I think I like today, I think it’s good, it’s something I can’t get my head around.

A Little's Enough

Portsmouth is just a place somewhere in the world. Maybe it's a lot like your world, maybe it's nothing like it. But if you look closer, you might see someone like you. Someone trying to find their way. Someone trying to find their place. Someone trying to find their self. Sometimes it seems like you are the only one in the world who's struggling, who's frustrated, or unsatisfied, or barely getting by. But that feeling's a lie. And if you just hold on, just find the courage to face it all for another day, someone or something will find you and make it all okay. Because we all need a little help sometimes. Someone to help us hear the music in the world, to remind us that it won't always be this way. That someone is out there. And that someone will find you.

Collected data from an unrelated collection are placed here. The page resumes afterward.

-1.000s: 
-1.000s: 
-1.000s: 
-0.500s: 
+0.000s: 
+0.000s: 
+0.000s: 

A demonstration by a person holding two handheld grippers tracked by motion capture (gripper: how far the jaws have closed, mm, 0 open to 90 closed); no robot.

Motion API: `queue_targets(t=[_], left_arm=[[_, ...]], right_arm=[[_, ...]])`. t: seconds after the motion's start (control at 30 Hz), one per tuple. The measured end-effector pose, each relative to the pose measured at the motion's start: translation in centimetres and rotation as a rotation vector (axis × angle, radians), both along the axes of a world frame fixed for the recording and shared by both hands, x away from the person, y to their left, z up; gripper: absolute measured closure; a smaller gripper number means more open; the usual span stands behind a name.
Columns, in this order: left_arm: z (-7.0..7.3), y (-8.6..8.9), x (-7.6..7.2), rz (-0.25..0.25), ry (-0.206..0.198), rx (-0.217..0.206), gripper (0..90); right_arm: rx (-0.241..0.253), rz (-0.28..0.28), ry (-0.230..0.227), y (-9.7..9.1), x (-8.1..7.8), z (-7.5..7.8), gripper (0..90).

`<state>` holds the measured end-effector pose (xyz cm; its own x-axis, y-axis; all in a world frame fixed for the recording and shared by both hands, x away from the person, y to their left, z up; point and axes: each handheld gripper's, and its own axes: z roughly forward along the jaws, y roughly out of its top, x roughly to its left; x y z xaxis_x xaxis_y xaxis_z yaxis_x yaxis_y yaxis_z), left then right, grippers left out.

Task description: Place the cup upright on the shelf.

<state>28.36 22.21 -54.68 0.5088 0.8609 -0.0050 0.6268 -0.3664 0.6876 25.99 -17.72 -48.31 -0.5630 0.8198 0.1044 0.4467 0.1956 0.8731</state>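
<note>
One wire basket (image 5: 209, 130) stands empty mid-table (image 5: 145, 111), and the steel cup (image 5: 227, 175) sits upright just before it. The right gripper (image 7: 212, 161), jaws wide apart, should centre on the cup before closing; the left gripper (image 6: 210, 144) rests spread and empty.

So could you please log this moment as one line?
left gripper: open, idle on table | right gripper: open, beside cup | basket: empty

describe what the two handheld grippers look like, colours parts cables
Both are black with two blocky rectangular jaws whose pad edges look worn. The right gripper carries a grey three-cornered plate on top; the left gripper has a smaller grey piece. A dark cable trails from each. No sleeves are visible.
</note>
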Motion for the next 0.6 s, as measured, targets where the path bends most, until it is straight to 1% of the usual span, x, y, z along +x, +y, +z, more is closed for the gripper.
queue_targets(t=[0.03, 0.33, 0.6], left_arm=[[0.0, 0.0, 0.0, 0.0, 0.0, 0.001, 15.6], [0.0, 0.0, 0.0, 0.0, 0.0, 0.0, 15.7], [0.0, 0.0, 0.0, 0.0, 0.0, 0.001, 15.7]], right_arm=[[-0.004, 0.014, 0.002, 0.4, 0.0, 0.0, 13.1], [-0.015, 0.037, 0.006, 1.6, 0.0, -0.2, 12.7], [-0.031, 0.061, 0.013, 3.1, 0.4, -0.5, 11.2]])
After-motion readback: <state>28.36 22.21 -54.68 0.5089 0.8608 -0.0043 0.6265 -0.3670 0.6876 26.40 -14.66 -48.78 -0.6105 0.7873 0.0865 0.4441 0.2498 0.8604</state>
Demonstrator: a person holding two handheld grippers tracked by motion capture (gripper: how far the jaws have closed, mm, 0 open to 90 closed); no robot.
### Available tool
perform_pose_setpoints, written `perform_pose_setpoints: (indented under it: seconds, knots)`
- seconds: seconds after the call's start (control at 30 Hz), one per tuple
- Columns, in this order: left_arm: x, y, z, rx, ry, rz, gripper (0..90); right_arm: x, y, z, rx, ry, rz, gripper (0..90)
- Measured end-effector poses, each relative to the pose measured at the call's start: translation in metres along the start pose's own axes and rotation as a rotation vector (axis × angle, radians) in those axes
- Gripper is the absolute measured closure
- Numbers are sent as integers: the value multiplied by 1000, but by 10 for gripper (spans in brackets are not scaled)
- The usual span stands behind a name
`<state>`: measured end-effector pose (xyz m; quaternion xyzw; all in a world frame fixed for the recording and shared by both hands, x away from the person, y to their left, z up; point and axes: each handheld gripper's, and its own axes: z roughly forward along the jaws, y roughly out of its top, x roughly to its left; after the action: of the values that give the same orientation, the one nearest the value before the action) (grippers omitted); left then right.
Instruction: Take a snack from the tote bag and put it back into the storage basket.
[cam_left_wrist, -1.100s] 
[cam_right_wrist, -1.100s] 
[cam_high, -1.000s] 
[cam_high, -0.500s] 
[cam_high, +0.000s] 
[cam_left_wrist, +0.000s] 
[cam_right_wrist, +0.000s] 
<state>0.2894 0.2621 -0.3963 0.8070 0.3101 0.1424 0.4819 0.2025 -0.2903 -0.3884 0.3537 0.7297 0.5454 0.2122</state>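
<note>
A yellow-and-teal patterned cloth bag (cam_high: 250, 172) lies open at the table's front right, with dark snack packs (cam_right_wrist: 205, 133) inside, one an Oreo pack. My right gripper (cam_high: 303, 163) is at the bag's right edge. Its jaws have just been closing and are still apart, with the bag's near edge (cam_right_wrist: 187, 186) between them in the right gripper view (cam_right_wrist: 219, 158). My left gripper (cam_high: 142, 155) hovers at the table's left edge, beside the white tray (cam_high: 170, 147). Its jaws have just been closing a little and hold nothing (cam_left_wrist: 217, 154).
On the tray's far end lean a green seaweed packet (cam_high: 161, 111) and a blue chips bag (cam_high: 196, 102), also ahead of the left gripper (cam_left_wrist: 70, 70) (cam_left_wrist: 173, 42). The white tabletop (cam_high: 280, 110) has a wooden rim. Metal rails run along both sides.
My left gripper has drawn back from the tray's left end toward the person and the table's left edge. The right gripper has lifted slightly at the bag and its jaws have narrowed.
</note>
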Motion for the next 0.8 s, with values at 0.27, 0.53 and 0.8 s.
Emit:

My name is Gavin Howard. I'm a graduate from Chichester University. I live in Denvilles, near Havant. My home is just a normal semi-detached house, with a garden. Maybe you have seen me about the town, in the clubs or just down the high street. Or maybe you have seen someone I know, like my best friend, Mikki. If you're hard-working, living at home, not sure if you’ll ever get out of your job, then I'd say your world is a lot like Mikki's. And mine. This year is supposed to be the best, and most decisive, year of our lives. But it's amazing how things can change in the blink of an eye. In this case, it hasn’t changed yet, and I intend for it to change for the better.